Post by jackf on Mon Jun 21, 2010 12:40 pm

http://www.telegraph.co.uk/comment/columnists/jennymccartney/7840571/The-death-of-polite-society.html

The death of polite society

If we remove our taboos, the worst aspects of humanity are unleashed.


By Jenny McCartney
Published: 5:35PM BST 19 Jun 2010
50 Comments

Taboo busting or just mean? Frankie Boyle finds comedy material in Down's syndrome
A pitiful inquest was reported in the papers last week: it dealt with the case of a 59-year-old man named Paul Cowling who threw himself off a bridge after he had developed an unbearably painful skin condition and fallen into depression.
Policemen and members of the emergency services had been patiently negotiating with him as he stood on the edge for seven hours.
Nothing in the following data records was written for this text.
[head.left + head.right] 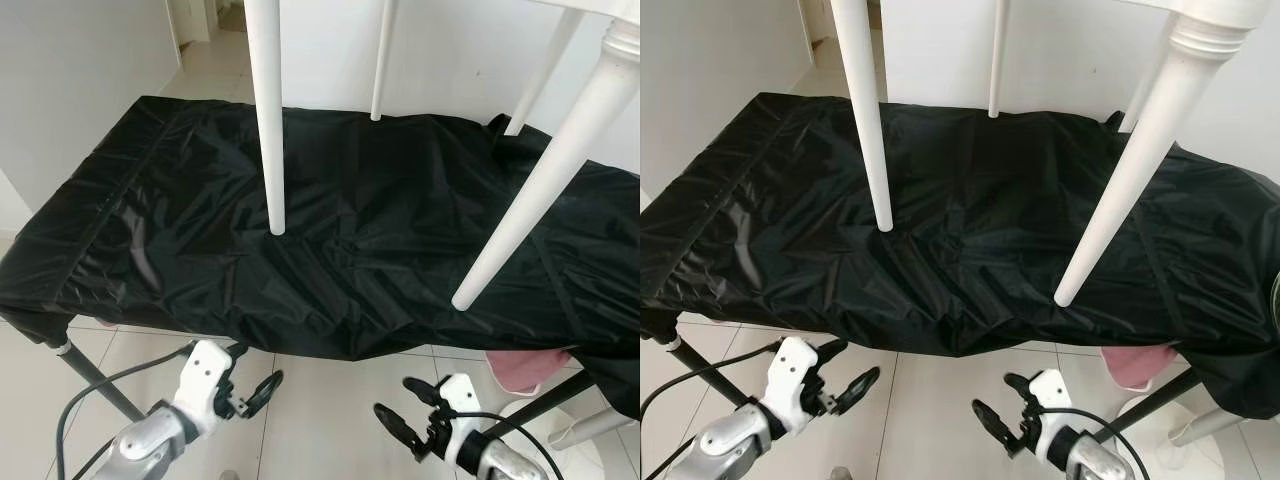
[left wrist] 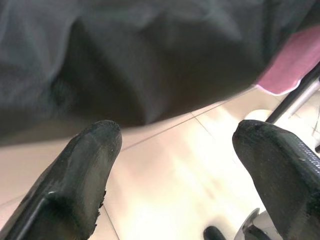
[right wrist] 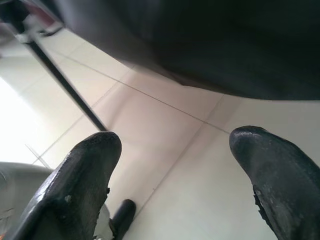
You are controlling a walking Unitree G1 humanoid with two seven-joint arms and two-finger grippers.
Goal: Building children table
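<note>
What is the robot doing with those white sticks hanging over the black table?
Those are the white legs of a small table, seen above a work table under a black cover; what holds it up is out of view. Both robot arms are low at the near edge, over the tiled floor. The left gripper and the right gripper are open, holding nothing.

no readable text, labels, brands, numbers or signs on anything in view
</note>
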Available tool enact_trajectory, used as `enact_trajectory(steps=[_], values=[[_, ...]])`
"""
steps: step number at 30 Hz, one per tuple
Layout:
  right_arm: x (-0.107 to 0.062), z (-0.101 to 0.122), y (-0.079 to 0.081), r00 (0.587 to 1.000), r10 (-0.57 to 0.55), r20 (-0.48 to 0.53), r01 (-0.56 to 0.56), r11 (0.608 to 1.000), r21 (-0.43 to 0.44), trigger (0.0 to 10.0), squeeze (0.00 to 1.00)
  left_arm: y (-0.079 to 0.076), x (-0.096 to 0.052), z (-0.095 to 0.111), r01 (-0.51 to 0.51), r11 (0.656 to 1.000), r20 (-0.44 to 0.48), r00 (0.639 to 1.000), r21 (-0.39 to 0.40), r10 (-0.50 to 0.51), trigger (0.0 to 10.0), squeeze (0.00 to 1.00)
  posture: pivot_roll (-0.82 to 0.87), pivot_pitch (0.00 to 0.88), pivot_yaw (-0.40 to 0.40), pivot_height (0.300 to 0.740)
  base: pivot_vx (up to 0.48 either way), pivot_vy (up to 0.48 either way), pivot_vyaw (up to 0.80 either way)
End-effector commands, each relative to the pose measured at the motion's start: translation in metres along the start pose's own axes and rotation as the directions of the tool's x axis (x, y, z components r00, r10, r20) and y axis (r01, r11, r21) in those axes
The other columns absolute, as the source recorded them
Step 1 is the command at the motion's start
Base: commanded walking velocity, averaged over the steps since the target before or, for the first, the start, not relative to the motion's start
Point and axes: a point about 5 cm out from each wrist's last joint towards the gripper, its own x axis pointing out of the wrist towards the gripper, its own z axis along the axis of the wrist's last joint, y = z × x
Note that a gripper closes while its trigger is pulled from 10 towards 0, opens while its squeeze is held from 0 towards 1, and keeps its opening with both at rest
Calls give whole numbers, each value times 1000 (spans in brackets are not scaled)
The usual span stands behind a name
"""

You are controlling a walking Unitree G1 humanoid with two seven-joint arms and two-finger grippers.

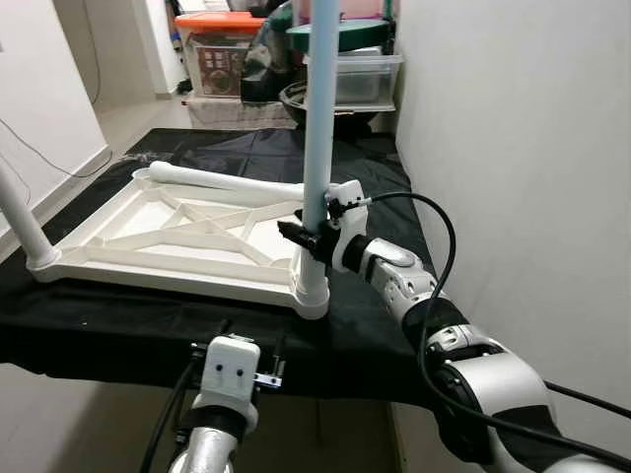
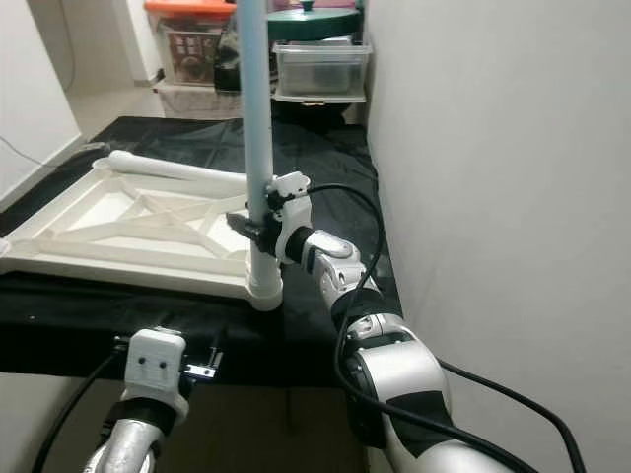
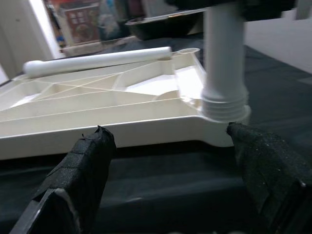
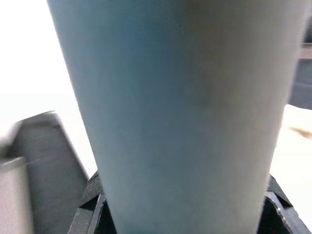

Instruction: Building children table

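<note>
- Gripping the upright pale blue table leg [image 1: 317,148] low on its shaft, the right hand [image 1: 302,236] has its black fingers closed around it just above the white threaded collar [image 1: 312,286].
- Its wrist view is taken up by the leg's smooth, matt blue-grey cylinder; the black fingers [image 4: 90,195] show only as dark edges at either side, and the rest there is blurred.
- That leg stands vertical in the near right corner socket of the white tabletop [image 1: 168,232], and its top is cut off by the frame.
- The tabletop lies upside down, a moulded plastic rectangle with a raised rim and crossing diagonal ribs on its underside.
- A second white leg [image 1: 20,212] stands tilted at the near left corner, its upper part out of frame.
- A loose white leg [image 1: 222,180], a round-ended tube, lies across the tabletop's far edge.
- The left hand [image 3: 170,161] hovers at the near edge of the desk, its two fabric-textured black fingers spread open with nothing between them, pointing at the collar.
- A black cloth [image 1: 118,325] covers the low desk, slightly wrinkled.
- A plain white wall [image 1: 513,128] runs along the right; clear plastic storage boxes [image 1: 360,79] with coloured lids are stacked behind, partly hidden by the leg.
</note>
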Motion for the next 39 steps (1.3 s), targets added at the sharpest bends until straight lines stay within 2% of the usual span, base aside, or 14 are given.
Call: enact_trajectory(steps=[1,3,6,13,14,16,17,22,23,25,28,31,33,39], values=[[-18,-12,-34,841,-542,2,538,836,106,0,0,2,-1,-3,5,1000,-14,1000,10,-5,10000,0,65,0,5,740,0,0,0],[-31,-19,-43,679,-734,-2,726,672,145,0,0,2,-1,-3,7,1000,-14,1000,14,-7,10000,0,76,0,3,740,0,0,0],[-36,-27,-42,608,-793,-35,785,594,178,0,0,3,0,-4,7,1000,-14,1000,16,-7,10000,0,81,0,-2,740,0,0,0],[-31,-32,-32,568,-821,-68,814,546,199,0,0,2,0,-3,7,1000,-11,1000,19,-7,10000,0,78,0,-3,740,0,0,0],[-26,-22,-27,603,-798,-6,783,590,200,8745,0,1,0,-3,9,1000,-13,1000,16,-9,10000,0,71,0,0,740,0,0,0],[-21,-15,-22,641,-767,41,745,634,207,10000,204,1,0,-3,11,1000,-14,1000,14,-11,10000,0,71,0,0,740,0,0,0],[-20,-14,-21,646,-762,47,740,639,209,10000,1000,1,0,-3,11,1000,-14,1000,14,-11,10000,0,71,0,0,740,0,0,0],[-18,-4,-18,693,-710,124,686,702,188,10000,1000,0,1,-3,11,1000,-13,1000,13,-10,10000,0,58,0,-7,740,0,0,0],[-18,-2,-19,716,-685,136,658,727,197,10000,0,0,1,-4,10,1000,-13,1000,11,-10,10000,0,41,0,-4,740,0,0,0],[-13,-1,-17,837,-527,150,486,840,240,10000,0,0,2,-4,14,1000,-13,1000,10,-14,10000,0,41,0,-4,740,0,0,0],[-13,-2,-16,856,-494,152,454,859,236,10000,0,0,2,-4,15,1000,-13,1000,10,-15,10000,0,41,0,-4,740,0,0,0],[-16,-3,-15,973,-172,157,130,960,248,10000,0,1,2,-4,12,1000,-13,1000,12,-12,10000,0,43,0,-2,740,0,0,0],[-16,-3,-15,973,-172,157,130,960,248,10000,0,1,2,-4,12,1000,-13,1000,12,-12,10000,0,43,0,-2,740,0,0,0],[-23,4,-3,933,344,103,-357,922,147,10000,0,1,2,-4,13,1000,-12,1000,12,-13,10000,0,48,0,1,740,0,0,0]])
At a certain point the motorway traffic was stopped, leading to long tailbacks, but progress was being made. Then some infuriated motorists started shouting “Jump, you ----er” and “Jump, you b-----”, accompanied by the tooting of a lorry horn.
Mr Cowling heard them: tears rolled down his face and, some time after, he duly jumped to his death. His brother later thanked everyone who tried to help, saying: “He was a thoughtful, helpful person and would be horrified to think he had caused a problem on the bridge.” But poor Mr Cowling was not in his right mind.
I don’t know what the excuse might be for the people who shouted those things. Of course, it is maddening to be stuck in a traffic jam, and many of us might well have uncharitable thoughts, against our better nature. Yet the shouters openly exulted in breaking the taboo against articulating such thoughts. They deliberately egged Mr Cowling into jumping, as a punishment for inconveniencing them.
It is common for the phrase “taboo-busting” to be used with breathless admiration, as though such things are there to be destroyed by anyone with sufficient daring. Yet taboos, although they are being dismantled with increasing regularity, are often necessary restraints that permit civilised society to exist: remove them, and the worst aspects of humanity are unleashed.
Take, for example, the ceaseless dribble of controversy about the utterances of the Scottish comedian Frankie Boyle. On the occasions I have seen him on television, it has seemed to me that he is a quick-witted man whose comedic gift is gradually being throttled by the increasingly overpowering nature of his misanthropic shtick. Listening to him is like walking down the street in conversation with someone who seems amusing company, until he suddenly pauses to spit on a homeless person in a doorway.
Mr Boyle has recently used his stage act to ridicule children with Down’s syndrome, including their speech, clothes and shorter life expectancy. When that provoked an outcry, especially when he was challenged by the mother of a five-year-old girl with the syndrome, he carried on, and included some more lazy and unfunny jokes about Madeleine McCann and Baby P. This unpleasant stuff has helped make Boyle a big name: he is regularly described as “taboo-busting”, and his army of loyal fans defend his comedy as something for people with strong stomachs, rather like a very hot vindaloo.
Yet when I consider the reasons why there is a taboo around the public mockery of children with Down’s syndrome, or abducted or abused children, it seems self-evidently right that it should remain. There is nothing strong about attacking the vulnerable: kindness is a form of evolution. If a group of 10-year-old schoolchildren were to taunt a contemporary with Down's syndrome, describing him or her as a “mongoloid” – one of Mr Boyle’s favourite terms – would they be miniature satirists, playing with the audience’s notions of transgression? No. They would be nasty bullies.
Something is changing in the nature of public discourse: it is freer, but also more extreme and uncontrolled. The internet, despite its many benefits, is awash with anonymous commentary of the most startlingly abusive kind.
The worst savagery in history has always begun with a frenzy of taboo-busting, beginning with jeers and ending in blows. In Mao’s Cultural Revolution, university professors were beaten up and forced to wear dunce’s hats. In Nazi Germany, respectable elderly Jewish men had their beards pulled in front of mocking crowds. We are not there yet, of course, but perhaps it’s time to consider what a Britain full of busted taboos might really look like.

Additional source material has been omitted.